Sorry Arthur, been away at some provincial meetings and didn’t have time to respond until now. On a side note, I was lucky enough to attend NCTE when it was in Philadelphia a few years back — haven’t been able to get permission from the Director to go since, but your blogging has got me Jones-ing for another opportunity. The live blog is a great idea, there is certainly a ton of awesome stuff going on ( I remember sprinting from session to session, and sometimes sprinting to catch part of a session — whew — not much of a runner either!)

Anyways, with regard to your question, it’s both simple and complicated. It always starts, at least for me, with the relationship. It is crucial that my staff see me as someone who supports and enables them as opposed to someone who is here to crack the whip. This is the simple part. At every school I have gone to, I have spent a significant amount of time and money on things that demonstrate to staff that they matter. At my current school, we have just gone through a remodelling of the staff room (sounds fancier than it is), but we talked about the place being both a sanctuary and a place to work comfortably. They really wanted a fireplace and a SmartTV that had Apple TV (we currently have Apple TV in each class).

There is also a leather sectional and a big harvest table that everyone can fit around. The cost of these things was relatively small, but the impact on staff has been very large — both in terms of collaboration and culture.

I also purposefully use alot of language that values them — I say specifically that I ‘cherish’ them and that they are ‘precious’ to me (not in the creepy Gollum way!) which is true.There are many other ways that I try to build this relationship — for example, we do this thing where the staff divides up and makes lunch during PA Days. There is always a ridiculous theme and we have a lot of fun with it. We bring in guest judges and announce a ‘winner’ at our end of year staff party.
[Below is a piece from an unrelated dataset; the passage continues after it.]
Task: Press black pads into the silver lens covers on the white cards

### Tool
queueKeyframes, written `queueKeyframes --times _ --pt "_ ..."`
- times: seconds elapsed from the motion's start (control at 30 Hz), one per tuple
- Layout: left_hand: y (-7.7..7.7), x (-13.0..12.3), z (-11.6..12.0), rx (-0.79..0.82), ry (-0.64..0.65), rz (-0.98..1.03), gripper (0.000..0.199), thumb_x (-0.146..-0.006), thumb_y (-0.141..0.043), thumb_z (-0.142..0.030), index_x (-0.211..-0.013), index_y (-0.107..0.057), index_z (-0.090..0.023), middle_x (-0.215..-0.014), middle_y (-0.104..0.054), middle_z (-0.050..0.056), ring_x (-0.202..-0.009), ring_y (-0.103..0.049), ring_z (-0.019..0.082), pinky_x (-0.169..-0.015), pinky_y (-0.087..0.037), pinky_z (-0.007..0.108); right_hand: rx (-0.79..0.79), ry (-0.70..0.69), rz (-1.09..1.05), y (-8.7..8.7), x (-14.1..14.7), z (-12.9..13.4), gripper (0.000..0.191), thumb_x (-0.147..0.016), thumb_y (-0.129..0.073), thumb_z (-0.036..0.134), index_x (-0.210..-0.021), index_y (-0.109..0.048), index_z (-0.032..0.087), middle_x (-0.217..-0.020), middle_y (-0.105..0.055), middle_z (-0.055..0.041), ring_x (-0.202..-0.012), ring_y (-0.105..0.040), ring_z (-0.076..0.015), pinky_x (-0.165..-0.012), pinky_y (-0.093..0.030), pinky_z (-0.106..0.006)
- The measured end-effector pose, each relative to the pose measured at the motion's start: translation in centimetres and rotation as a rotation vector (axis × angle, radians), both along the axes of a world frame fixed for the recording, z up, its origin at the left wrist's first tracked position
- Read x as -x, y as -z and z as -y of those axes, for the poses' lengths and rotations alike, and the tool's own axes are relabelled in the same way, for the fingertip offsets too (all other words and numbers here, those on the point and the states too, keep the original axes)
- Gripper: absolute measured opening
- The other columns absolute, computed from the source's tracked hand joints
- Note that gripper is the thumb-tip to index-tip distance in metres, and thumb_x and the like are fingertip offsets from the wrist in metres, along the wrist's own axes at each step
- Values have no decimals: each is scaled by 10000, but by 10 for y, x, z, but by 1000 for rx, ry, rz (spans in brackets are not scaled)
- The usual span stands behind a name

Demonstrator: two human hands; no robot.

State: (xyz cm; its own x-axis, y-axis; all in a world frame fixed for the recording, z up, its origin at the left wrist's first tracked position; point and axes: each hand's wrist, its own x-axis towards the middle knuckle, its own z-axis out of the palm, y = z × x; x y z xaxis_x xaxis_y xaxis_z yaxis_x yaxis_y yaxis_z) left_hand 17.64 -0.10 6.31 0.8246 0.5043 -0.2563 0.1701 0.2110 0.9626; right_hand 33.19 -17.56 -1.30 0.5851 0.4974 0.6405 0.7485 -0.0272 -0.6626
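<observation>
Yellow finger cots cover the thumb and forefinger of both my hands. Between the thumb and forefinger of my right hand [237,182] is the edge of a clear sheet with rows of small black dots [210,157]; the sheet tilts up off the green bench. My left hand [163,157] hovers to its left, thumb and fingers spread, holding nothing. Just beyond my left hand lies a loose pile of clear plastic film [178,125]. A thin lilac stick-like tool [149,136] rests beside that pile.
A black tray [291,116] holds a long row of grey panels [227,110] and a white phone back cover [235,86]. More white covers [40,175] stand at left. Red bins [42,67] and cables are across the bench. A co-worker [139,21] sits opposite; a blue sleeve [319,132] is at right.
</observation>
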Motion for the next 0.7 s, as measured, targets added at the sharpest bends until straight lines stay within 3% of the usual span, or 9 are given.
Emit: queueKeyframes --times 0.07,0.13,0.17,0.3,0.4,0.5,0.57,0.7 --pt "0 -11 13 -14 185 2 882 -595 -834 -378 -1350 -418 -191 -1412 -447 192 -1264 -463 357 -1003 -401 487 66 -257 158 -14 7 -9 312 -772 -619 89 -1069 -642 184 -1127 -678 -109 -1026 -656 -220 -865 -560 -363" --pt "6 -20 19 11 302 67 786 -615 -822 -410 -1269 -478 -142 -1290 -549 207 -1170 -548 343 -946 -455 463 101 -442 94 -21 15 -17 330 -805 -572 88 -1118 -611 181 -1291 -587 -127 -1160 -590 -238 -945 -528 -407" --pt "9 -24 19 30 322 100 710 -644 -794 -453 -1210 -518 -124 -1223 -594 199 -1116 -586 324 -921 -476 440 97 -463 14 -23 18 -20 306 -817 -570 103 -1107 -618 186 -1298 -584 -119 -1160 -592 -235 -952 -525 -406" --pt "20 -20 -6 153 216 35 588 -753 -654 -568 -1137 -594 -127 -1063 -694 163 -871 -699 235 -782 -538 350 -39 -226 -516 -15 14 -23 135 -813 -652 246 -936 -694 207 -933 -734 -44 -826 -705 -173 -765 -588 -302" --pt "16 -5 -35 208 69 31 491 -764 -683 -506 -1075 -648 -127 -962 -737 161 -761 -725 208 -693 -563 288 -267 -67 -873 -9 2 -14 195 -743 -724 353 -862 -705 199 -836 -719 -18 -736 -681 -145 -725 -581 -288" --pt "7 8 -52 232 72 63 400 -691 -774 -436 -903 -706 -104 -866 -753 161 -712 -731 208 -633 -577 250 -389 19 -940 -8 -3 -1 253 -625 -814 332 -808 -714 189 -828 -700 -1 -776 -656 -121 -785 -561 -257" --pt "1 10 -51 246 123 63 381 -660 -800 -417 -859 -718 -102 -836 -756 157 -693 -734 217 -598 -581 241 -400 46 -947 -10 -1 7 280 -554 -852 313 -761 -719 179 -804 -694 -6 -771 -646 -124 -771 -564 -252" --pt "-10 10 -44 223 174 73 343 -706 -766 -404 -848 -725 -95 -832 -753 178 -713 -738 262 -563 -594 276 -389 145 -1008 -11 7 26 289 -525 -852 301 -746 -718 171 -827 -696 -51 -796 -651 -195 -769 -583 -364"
That sounds like it couldn’t be more removed from student achievement, but I believe that this environment enables them to try things and know that I am with them for the journey.

When you have trust, then you can ask questions of staff, be more heavily involved in their rooms, contribute to projects, and support the development of thinking that values student growth over student grades.
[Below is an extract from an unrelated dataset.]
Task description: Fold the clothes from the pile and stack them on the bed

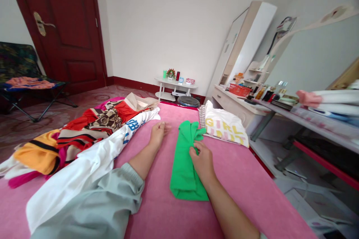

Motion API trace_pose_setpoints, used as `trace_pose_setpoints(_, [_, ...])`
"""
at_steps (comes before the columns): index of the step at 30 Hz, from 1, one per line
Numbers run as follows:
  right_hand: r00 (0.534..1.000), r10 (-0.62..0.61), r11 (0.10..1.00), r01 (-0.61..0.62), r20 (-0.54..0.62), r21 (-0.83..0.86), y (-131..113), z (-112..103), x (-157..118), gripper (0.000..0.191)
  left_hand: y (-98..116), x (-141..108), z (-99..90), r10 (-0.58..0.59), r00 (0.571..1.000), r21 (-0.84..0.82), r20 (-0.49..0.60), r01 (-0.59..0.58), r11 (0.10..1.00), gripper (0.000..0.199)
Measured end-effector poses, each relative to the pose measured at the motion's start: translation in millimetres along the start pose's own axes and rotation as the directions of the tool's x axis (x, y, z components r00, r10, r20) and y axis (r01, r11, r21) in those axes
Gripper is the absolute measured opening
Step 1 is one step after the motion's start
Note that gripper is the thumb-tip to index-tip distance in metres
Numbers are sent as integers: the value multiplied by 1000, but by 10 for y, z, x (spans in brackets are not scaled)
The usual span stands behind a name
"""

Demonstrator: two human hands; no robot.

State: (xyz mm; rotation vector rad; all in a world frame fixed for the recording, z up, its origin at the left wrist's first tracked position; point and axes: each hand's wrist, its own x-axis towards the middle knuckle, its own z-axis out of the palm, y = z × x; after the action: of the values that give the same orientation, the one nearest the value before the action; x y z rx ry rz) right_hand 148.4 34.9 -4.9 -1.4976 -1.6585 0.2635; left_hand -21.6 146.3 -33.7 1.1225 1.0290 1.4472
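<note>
A green garment, folded into a long narrow shape, lies on the pink bed cover. My right hand is closed on its right edge, with thumb and index finger pinching the cloth. To the left of the garment, my left hand hovers over the cover, touching no cloth; its fingers are blurred and partly turned away, so their exact pose is unclear. Just beyond my right hand lies a folded white shirt with yellow and pink lettering.
Loose clothes are heaped along the left, with a white shirt nearest my left forearm. A low white table stands beyond the bed. On the right are a dresser and a metal-legged shelf.
</note>
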Motion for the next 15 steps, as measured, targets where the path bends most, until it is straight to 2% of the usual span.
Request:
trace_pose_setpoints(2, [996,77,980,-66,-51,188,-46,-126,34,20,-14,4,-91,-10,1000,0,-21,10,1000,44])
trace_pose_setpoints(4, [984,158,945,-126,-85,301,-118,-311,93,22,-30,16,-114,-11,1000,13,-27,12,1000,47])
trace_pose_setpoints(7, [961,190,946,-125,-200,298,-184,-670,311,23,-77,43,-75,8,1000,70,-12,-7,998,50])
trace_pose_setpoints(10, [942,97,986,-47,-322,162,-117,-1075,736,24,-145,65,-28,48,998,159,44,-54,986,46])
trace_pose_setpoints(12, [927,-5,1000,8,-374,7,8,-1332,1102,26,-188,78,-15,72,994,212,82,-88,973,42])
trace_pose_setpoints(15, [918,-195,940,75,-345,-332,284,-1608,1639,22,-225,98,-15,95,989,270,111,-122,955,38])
When these things start to happen, I make sure to recognize and celebrate the success — and when I say success, I mean the attempt, and not the perceived impact on the student achievement agenda. I mean, how crazy is it to expect everything you try as a teacher to have an impact, or even the impact you intended? We tell kids all the time to take risks and to make mistakes because this is how you learn, and then we are afraid and unable to do the same things in our own work. For me, this just further reinforces to kids that making mistakes is bad — they can smell BS from a mile away.
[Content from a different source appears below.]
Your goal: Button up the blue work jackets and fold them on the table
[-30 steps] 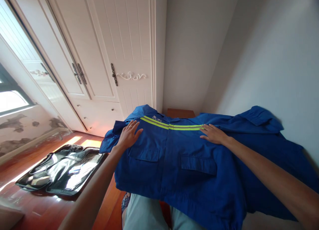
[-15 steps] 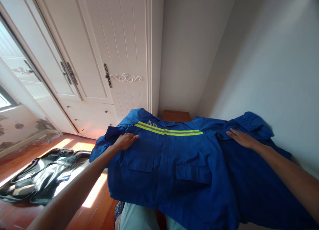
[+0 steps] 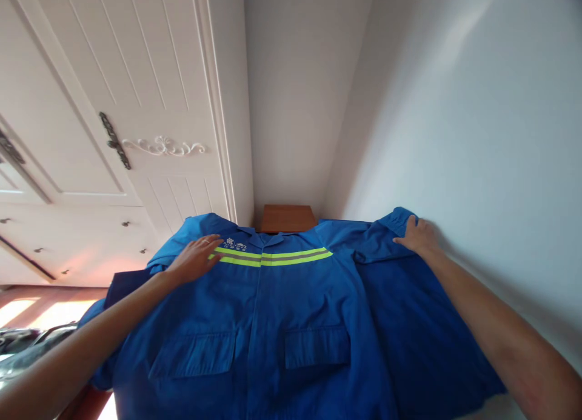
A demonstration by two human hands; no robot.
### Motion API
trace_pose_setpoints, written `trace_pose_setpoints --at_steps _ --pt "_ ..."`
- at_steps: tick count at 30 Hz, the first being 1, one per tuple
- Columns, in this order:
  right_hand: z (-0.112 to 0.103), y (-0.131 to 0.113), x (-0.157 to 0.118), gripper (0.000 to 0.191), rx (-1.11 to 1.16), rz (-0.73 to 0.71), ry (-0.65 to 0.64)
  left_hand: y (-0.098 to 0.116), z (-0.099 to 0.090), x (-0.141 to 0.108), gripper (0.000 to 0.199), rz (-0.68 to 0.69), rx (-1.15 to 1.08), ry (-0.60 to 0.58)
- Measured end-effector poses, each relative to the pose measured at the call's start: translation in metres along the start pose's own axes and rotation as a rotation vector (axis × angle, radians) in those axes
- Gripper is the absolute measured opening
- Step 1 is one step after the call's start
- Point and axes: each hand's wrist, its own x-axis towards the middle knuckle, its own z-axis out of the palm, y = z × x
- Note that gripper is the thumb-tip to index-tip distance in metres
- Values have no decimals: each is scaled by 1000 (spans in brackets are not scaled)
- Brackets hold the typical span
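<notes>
A blue work jacket lies spread with its front up and its collar away from me. A yellow-green and grey reflective band crosses its chest, with a white logo above one side and two flap pockets below. My left hand rests on the chest beside the logo and the band's end, fingers stretched out. Over at the right, my right hand touches the end of the jacket's sleeve, thumb apart from the fingers. Some of its fingertips are hidden. More dark blue cloth lies under that sleeve.
A white wardrobe with dark metal handles stands at the left and back. A brown wooden piece shows beyond the collar. The pale wall runs close along the right. Part of an open bag lies on the floor at lower left.
My view has turned right and come closer to the jacket. My right hand has moved out to the sleeve's end, and my left hand has shifted up beside the logo.
</notes>
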Motion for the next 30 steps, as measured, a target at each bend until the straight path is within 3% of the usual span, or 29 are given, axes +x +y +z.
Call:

For example, I have a primary teacher who is wondering whether incorporating Native teachings and beading skills into her math class will help create deeper learning for kids — awesome! We are walking that path together and we will see where it goes.

Now, for the complicated part. I see my job (in part) being about translating the work that teachers and students are doing into a language and form that addresses the accountability agenda of our system and the Ministry. This often gets me into challenging conversations with superiors — I often measure things they don’t care about, and lack data on things they say are crucial. This is hard, and ultimately I have to make them understand what we are doing and why, and sometimes to disagree with them about the results of standardized tests.

If I can’t make this case to the Board, then a couple of things happen. First, the teachers feel it and then return to practices that generate the required results (phoney, horrible results, but essentially what they want). Second, then I am not modelling for teachers what I want them to be doing and communicating to parents about learning. So, in essence what I am talking about here is modelling — walking the walk and not just talking the talk.

I hope that helps — I could write a ton more about this, but I have to get back to the class.